Additionally, each execution appends a log entry to command_log.log
within the logs
directory. This entry includes a timestamp and the full command with all arguments, facilitating easy reproduction of any project run.
Logs are instrumental for monitoring the process and diagnosing issues during wave discovery and data extrapolation. They are especially useful for long-running processes or when running scripts in non-interactive environments.
Contributions are welcome! Please follow these steps to contribute to the Sines Project:
- Fork the Repository: Click the "Fork" button at the top-right corner of the repository page.
- Clone Your Fork:
git clone https://github.com/wayneworkman/sines.git
- Create a New Branch:
git checkout -b feature/your-feature-name
- Make Your Changes: Implement your feature or fix.
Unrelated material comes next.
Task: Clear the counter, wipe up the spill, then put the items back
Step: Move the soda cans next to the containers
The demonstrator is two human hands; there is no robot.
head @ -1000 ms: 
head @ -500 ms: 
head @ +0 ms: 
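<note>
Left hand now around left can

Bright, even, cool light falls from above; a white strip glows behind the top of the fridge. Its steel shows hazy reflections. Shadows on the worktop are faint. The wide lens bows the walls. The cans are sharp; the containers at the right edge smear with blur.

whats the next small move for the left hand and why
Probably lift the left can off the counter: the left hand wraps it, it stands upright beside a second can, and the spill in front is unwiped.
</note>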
- Execute, Update, and Add to the Tests:
python3 tests.py
- Commit Your Changes:
git commit -m "Add feature: your feature description"
- Push to Your Fork:
git push origin feature/your-feature-name
- Open a Pull Request: Navigate to the original repository and click "New Pull Request."
Disclaimer: This project is provided "as is" without warranty. Use at your own risk.
This project is released under the MIT License. You are free to use, modify, and distribute it. However, portions of the sample_data provided are licensed differently. See the README in each of those directories as well as any licenses in those directories.